Exercise objective:
Filter the material below so that only lines containing "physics" remain.
==== Task inputs ====
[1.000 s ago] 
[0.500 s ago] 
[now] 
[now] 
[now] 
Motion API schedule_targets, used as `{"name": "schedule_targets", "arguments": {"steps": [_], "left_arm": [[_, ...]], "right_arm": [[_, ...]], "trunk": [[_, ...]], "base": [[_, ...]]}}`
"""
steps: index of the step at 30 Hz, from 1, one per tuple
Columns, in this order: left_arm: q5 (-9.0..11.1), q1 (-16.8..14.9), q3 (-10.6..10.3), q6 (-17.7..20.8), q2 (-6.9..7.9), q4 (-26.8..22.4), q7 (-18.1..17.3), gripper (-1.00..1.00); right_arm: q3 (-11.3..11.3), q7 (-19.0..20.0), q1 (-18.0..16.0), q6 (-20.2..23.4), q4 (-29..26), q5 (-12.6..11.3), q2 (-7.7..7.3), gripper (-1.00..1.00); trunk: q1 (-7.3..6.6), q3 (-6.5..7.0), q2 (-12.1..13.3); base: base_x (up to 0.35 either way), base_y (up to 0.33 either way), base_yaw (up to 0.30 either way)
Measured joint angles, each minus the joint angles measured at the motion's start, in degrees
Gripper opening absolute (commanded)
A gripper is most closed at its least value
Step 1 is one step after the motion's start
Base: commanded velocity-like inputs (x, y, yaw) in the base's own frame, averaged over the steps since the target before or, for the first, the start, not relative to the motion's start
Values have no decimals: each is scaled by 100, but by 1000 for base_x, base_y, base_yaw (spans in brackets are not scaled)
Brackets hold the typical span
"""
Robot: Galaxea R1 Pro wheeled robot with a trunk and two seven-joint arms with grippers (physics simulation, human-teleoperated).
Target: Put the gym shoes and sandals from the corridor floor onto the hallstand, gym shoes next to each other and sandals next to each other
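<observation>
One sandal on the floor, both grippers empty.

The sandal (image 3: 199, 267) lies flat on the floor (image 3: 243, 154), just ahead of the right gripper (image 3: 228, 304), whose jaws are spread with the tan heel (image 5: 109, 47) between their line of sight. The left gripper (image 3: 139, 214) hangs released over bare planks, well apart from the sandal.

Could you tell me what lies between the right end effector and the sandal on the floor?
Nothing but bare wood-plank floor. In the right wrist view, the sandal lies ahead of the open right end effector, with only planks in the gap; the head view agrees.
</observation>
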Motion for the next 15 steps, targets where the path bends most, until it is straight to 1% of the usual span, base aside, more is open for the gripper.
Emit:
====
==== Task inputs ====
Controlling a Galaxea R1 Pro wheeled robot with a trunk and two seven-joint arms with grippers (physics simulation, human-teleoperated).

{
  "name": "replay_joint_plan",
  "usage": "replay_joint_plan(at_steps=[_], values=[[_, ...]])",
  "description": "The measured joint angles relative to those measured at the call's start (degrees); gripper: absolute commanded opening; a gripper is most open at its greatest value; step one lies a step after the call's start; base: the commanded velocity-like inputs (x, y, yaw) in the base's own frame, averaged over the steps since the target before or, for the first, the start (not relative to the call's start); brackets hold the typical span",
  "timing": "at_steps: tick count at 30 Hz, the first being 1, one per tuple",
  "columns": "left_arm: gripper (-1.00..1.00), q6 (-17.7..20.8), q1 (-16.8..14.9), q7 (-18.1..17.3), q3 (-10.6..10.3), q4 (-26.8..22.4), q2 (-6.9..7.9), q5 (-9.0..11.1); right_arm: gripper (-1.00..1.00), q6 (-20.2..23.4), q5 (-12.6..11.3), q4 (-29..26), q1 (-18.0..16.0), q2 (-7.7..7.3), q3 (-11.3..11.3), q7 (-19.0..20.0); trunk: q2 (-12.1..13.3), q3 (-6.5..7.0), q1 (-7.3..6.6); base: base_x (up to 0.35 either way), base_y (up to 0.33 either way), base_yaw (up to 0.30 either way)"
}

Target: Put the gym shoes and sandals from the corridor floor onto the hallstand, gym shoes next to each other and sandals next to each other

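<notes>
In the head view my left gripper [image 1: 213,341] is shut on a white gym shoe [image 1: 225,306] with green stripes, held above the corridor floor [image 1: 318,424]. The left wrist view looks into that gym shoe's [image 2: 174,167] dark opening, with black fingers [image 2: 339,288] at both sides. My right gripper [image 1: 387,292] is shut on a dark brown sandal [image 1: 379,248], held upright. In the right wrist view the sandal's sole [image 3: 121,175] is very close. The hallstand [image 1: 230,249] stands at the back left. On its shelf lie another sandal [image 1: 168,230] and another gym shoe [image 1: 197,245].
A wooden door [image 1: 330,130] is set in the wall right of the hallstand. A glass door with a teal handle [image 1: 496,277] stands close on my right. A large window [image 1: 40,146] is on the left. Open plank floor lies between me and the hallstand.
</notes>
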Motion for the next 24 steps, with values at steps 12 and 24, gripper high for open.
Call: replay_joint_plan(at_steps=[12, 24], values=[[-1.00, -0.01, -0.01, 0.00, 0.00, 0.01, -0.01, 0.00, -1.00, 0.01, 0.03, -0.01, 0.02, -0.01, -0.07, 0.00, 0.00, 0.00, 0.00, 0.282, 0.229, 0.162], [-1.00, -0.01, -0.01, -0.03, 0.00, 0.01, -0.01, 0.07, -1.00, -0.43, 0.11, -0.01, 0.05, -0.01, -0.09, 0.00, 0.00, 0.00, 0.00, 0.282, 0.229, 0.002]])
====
Task response:
Robot: Galaxea R1 Pro wheeled robot with a trunk and two seven-joint arms with grippers (physics simulation, human-teleoperated).
Controlling a Galaxea R1 Pro wheeled robot with a trunk and two seven-joint arms with grippers (physics simulation, human-teleoperated).

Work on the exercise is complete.